Humidity influences the adhesion between the surfaces of hydrophilic particles. One reason is capillary condensation. Under ambient conditions, water condenses into the gaps between neighboring particles. Such a water meniscus causes an attrac¬tive force, called capillary force. Several aspects of capillary forces are analyzed experimentally and theoretically:

1. Capillary forces of hydrophilic particles sensitively depend on the surface structure on the 0.5 nm scale. As a result, surface roughness has a drastic effect. A simple, approximate formalism was developed to take surface roughness and heterogeneity into account when calculating capillary forces analytically.
   • Butt, H.-J.: Capillary forces: Influence of roughness and heterogeneity. Langmuir 2008, 24, 4715-4721.
   • Butt, H.-J. & M. Kappl: Normal capillary forces. Adv. Colloid Interface Sci. 2009, 146, 48-60.
2. Measurement of capillary forces by colloid probe experiments allows to characterize certain properties of thin liquid films, such as the film thickness, the viscosity and the surface tension.
   • Ally, J., E. Vittorias, A. Amirfazli, M. Kappl, E. Bonaccurso, C.E. McNamee & H.-J. Butt: Interaction of a microsphere with a solid supported liquid film. Langmuir 2010, 26, 11797-11803.
3. Capillary forces between soft elastic surface are stronger than between relatively stiff surfaces. The capillary force was calculated and a criterion is suggested to distinguish between soft and stiff.
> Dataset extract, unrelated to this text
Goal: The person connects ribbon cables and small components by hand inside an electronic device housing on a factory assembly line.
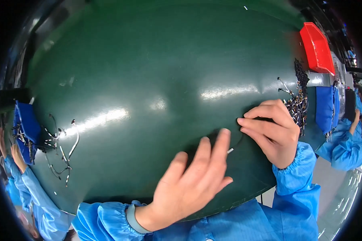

   • Butt, H.-J., W.J.P. Barnes, A. Del Campo-Becares, M. Kappl & F. Schoenfeld: Capillary forces between soft, elastic spheres. Soft Matter 2010, 23, 5930-5936.
4. Strong electric fields enhance capillary condensation. A generalized Kelvin equation has been derived to quantify this phenomenon. It is relevant for scanning tunneling microscopy and various AFM based nanolithographies.
   • Butt, H.-J., M. Untch, A. Golriz, S.A. Pihan & R. Berger: Electric field-induced condensation: An extension of the Kelvin equation. Phys. Rev. E 2011, 83, 061604.